▶ _Problem to work on_
A word-for-word copy of the listing is what's needed; leave out every image.

....................

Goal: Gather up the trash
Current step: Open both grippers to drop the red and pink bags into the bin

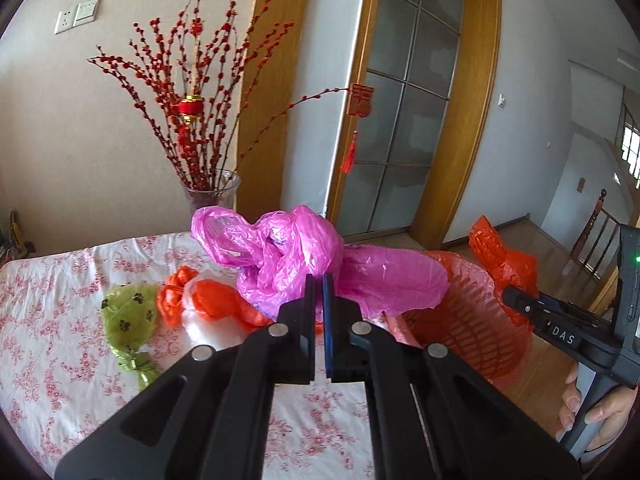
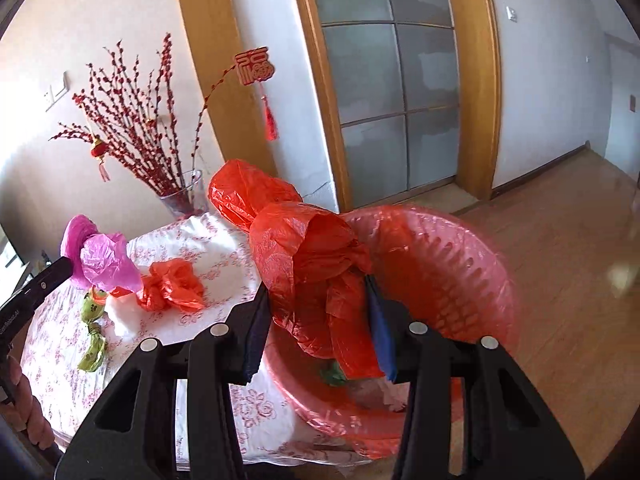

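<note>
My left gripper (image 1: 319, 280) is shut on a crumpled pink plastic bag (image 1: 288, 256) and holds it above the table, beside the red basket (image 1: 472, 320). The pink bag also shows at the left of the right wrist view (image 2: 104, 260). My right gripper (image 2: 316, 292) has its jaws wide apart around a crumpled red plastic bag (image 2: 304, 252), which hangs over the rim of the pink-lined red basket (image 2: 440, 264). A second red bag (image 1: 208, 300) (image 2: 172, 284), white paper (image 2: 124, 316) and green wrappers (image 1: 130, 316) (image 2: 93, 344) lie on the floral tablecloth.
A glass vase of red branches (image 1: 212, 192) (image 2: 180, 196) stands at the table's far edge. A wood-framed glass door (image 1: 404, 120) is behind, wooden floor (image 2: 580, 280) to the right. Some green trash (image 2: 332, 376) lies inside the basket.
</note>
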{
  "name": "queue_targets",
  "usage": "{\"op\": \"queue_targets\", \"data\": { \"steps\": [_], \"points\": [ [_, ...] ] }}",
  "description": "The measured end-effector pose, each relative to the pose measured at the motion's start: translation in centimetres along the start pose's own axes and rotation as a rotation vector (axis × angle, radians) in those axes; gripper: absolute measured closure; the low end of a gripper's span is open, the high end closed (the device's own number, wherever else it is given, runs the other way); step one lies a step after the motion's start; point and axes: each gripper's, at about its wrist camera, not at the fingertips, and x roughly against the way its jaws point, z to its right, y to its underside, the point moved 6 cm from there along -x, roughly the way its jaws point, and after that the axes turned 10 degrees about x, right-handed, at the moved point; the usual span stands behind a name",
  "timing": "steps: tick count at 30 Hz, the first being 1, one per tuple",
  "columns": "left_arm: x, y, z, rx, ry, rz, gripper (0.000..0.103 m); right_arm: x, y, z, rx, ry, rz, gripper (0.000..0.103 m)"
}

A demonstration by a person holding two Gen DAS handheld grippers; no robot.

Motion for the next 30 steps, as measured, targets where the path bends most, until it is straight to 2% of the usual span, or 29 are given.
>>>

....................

▶ _Task output_
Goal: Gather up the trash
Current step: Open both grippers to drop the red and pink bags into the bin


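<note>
My left gripper (image 1: 319, 280) is shut on a crumpled pink plastic bag (image 1: 288, 256) and holds it above the table, beside the red basket (image 1: 472, 320). The pink bag also shows at the left of the right wrist view (image 2: 104, 260). My right gripper (image 2: 316, 292) has its jaws wide apart around a crumpled red plastic bag (image 2: 304, 252), which hangs over the rim of the pink-lined red basket (image 2: 440, 264). A second red bag (image 1: 208, 300) (image 2: 172, 284), white paper (image 2: 124, 316) and green wrappers (image 1: 130, 316) (image 2: 93, 344) lie on the floral tablecloth.
A glass vase of red branches (image 1: 212, 192) (image 2: 180, 196) stands at the table's far edge. A wood-framed glass door (image 1: 404, 120) is behind, wooden floor (image 2: 580, 280) to the right. Some green trash (image 2: 332, 376) lies inside the basket.
</note>
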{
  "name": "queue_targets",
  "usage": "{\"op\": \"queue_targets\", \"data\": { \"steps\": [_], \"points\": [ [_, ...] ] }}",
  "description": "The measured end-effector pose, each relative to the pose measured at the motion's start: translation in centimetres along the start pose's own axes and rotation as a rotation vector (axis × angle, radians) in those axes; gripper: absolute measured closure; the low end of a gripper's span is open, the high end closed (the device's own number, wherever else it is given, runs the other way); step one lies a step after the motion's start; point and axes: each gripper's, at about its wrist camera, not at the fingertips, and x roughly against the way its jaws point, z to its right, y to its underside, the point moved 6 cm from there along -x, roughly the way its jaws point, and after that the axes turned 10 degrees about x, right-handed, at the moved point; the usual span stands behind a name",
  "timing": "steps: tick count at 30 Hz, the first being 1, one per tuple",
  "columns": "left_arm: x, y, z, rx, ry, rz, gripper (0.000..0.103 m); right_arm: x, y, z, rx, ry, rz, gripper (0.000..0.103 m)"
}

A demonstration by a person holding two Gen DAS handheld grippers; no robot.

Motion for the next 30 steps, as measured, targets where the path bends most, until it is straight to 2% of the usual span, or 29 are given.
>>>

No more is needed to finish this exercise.